In this competition, Circle's advantages are obvious: Circle has a unique compliance advantage compared to Tether, which is facing regulatory pressure, and the GENIUS Act promoted by the Trump administration has cleared policy barriers for it; Compared to Stripe, which has experience in payments, Circle has the network effect of USDC's 24% market share and a trust base of more than 1,800 institutional customers.

The deeper business logic is that the launch of Arc directly responds to Circle's biggest weakness - over-reliance on interest income.

Currently,

up to 96% of Circle's revenue comes from Treasury interest on USDC reserves, and this reliance will become an Achilles heel when the rate cut cycle comes. By taking control of the blockchain infrastructure, Circle can not only access on-chain transaction fees but also open up new yield models such as staking, while reducing reliance on third-party blockchains and reducing growing distribution costs.

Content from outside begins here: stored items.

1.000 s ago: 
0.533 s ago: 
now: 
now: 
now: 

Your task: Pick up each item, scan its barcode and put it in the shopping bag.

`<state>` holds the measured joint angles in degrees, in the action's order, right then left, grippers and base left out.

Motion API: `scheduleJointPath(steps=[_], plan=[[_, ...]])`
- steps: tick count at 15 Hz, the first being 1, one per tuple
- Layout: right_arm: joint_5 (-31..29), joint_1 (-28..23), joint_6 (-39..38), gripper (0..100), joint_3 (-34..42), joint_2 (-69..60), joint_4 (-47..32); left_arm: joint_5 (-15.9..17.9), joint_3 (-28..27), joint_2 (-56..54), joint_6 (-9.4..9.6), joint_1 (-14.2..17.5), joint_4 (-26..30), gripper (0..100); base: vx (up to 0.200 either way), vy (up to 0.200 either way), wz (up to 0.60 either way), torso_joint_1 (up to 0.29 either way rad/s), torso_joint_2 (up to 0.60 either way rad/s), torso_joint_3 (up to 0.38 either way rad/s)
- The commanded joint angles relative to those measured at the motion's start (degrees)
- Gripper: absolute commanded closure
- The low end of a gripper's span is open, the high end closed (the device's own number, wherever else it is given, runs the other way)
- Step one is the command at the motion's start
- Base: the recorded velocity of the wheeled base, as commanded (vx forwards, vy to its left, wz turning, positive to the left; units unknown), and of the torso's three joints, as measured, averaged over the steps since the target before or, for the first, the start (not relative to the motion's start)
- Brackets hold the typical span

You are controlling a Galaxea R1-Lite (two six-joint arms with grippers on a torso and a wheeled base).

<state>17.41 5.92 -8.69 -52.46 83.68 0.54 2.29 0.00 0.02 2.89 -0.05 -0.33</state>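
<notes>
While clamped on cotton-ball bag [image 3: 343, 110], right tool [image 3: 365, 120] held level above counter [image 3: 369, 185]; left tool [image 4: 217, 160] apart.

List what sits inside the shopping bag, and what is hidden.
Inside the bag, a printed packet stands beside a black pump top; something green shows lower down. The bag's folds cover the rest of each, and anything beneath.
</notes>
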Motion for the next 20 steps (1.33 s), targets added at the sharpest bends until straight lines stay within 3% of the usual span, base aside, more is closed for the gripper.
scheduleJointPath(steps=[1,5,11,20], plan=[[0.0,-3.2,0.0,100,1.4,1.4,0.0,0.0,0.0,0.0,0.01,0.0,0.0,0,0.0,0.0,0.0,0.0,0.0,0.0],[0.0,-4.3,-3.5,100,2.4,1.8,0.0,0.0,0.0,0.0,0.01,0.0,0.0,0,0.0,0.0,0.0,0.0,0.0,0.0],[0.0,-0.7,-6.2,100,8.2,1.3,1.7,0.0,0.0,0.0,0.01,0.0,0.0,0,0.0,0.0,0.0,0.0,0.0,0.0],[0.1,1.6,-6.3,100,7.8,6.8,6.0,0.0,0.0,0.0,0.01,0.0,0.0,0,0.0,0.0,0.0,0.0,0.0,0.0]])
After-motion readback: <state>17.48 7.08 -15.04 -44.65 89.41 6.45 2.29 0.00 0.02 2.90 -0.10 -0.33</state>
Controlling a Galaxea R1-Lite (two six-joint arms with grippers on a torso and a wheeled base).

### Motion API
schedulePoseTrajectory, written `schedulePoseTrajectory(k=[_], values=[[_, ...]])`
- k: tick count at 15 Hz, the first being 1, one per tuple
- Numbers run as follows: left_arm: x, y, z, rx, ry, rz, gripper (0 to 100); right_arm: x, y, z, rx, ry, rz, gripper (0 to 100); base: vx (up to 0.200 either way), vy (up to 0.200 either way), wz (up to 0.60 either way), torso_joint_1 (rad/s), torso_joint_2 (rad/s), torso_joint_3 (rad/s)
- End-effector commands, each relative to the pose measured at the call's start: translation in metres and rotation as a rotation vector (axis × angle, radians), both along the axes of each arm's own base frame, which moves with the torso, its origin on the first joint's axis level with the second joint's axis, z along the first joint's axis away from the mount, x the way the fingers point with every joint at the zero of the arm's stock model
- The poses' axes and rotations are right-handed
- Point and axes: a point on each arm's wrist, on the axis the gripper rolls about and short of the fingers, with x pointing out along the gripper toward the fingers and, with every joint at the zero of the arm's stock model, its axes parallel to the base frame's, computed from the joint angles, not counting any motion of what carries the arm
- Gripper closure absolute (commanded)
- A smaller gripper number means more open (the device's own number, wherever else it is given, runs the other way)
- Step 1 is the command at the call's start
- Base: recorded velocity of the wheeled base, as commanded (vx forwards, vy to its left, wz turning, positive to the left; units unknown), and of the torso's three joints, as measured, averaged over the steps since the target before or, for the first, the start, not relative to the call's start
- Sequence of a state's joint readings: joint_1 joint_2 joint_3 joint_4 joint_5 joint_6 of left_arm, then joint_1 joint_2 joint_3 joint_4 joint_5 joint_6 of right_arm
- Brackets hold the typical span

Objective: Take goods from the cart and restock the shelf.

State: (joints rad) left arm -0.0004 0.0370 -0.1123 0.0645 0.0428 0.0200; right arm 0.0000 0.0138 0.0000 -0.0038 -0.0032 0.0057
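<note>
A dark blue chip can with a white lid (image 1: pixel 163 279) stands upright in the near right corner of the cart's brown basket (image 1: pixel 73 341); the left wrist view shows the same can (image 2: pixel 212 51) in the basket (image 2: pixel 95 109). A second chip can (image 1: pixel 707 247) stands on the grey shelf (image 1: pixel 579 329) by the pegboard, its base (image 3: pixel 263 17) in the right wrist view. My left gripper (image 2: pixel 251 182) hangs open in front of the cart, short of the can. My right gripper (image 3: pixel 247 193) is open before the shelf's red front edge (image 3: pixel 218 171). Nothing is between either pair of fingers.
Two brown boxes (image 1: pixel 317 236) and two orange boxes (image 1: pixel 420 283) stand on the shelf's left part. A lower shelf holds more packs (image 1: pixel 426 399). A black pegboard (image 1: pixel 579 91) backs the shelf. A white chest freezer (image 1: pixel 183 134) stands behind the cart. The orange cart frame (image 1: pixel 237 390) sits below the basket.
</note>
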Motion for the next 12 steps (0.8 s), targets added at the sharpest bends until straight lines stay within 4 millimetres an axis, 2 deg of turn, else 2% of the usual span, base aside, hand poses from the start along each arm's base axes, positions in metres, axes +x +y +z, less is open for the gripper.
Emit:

In addition to launching the self-developed public chain Arc, Circle also mentioned in its Q2 earnings report and conference call that it will deepen cooperation with companies such as Binance, FIS, and Corpay.

This includes the promotion of the use of Circle wallet technology with Binance and the use of the tokenized market fund USYC on Binance's institutional trading products as yield and over-the-counter collateral; The combination of global foreign exchange and USDC with Corpay provides 7x24 settlement and other services for businesses around the world; Partnering with FIS enables U.S. financial institutions to offer domestic and cross-border USDC payments through FIS's Money Movement Hub, combining Circle's blockchain-native infrastructure with FIS's real-time payments to unlock compliant digital dollar transactions faster and lower cost.

In addition to the above three companies, Circle also mentioned the direction of cooperation with mainstream exchange OKX and fintech company Fiserv in its financial report.

Overall, Circle's Q2 earnings report gives us a portrait of a company in a critical transition period. It is not only a leader in the stablecoin track, enjoying the growth dividends brought by the USDC network effect; Another fintech company facing structural challenges must complete the reshaping of its business model before the arrival of the downward interest rate cycle.

As the star company of this year's stock market, Circle really deserves it. But beneath the aura of the first stablecoin stock, investors need to be soberly aware of the challenges it faces. From a single stablecoin issuer to a global digital financial infrastructure provider, this path of transformation is fraught with uncertainties. It remains to be seen if Circle can continue the myth of a 10x surge in stock price after the IPO.